In content-based image retrieval, understanding the user’s needs in the process of retrieval is a challenging task. Relevance feedback (RF) has been proven to be an effective method for integrating the user’s knowledge into the retrieval process to eliminate the semantic gap between the high level semantic concept and the low level features of an image. In this paper we present a framework of content-based medical image retrieval with RF based on support vector machine (SVM). In the framework, we design two novel sampling methods, i.e., nearest positive margin sampling algorithm (NPMSA) and positive margin sampling algorithm (PMSA), which can select informative images to feedback to user; and we adopt 10-level soft label instead of 2-level hard label, which increases the annotation accuracy. The results of experiments on medical image database show that the proposed sampling methods, especially NPMSA one, both outperform SVMactive sampling method, and the soft SVM classifier based on the framework behaves better than SVMactive. The convergence speed of RF based on the proposed framework and the sampling methods is faster than that of SVMactive.

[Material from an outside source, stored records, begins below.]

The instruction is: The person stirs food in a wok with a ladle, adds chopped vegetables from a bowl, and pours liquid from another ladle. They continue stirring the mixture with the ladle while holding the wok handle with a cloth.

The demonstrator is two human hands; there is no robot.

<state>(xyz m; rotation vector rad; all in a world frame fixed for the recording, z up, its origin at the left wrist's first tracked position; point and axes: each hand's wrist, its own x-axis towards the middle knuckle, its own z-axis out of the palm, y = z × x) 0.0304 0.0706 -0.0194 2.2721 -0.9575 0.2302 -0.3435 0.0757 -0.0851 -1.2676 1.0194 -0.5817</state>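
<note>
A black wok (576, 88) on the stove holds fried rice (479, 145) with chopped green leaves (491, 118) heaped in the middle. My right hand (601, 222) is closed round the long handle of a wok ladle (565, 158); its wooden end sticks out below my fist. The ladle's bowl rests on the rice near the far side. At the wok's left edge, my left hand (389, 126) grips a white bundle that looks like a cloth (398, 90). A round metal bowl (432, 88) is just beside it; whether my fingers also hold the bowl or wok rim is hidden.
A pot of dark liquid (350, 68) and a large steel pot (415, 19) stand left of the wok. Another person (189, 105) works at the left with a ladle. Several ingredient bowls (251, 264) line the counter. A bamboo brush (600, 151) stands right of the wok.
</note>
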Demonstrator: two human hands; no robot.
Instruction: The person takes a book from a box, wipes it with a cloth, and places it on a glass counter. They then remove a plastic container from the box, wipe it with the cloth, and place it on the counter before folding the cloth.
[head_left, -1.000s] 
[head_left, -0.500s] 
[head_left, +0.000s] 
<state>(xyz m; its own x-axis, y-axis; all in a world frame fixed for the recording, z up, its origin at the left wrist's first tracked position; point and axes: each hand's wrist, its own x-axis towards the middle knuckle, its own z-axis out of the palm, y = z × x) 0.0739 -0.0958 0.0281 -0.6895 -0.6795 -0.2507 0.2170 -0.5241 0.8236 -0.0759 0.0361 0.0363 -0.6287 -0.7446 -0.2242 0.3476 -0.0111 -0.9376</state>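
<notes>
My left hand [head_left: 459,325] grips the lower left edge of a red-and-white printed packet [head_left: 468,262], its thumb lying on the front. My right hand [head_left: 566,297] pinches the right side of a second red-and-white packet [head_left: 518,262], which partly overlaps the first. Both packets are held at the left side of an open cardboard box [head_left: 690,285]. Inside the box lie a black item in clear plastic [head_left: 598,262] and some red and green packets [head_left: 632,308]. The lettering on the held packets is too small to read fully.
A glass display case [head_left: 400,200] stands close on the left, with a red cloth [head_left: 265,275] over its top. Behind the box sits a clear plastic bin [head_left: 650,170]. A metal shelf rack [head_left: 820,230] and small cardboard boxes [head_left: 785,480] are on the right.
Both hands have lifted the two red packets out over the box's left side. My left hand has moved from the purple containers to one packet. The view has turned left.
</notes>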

基于软支持向量机和新型采样规则的相关反馈医学图像检索
在基于内容的图像检索中,理解用户在检索过程中的需求是一个具有挑战性的任务。相关反馈(RF)已被证明是一种将用户知识整合到检索过程中的有效方法,可以消除图像高层次语义概念与低层次特征之间的语义差距。提出了一种基于支持向量机(SVM)的基于内容的射频医学图像检索框架。在该框架中,我们设计了两种新颖的采样方法,即最接近正余量采样算法(NPMSA)和正余量采样算法(PMSA),它们可以选择信息丰富的图像反馈给用户;采用10级软标签代替2级硬标签,提高了标注精度。在医学图像数据库上的实验结果表明,所提出的采样方法,尤其是NPMSA采样方法,均优于支持向量机(SVMactive)采样方法,并且基于该框架的软支持向量机分类器的性能优于支持向量机(SVMactive)。基于该框架和采样方法的射频信号收敛速度比基于svm的射频信号收敛速度快。
本文章由计算机程序翻译,如有差异,请以英文原文为准。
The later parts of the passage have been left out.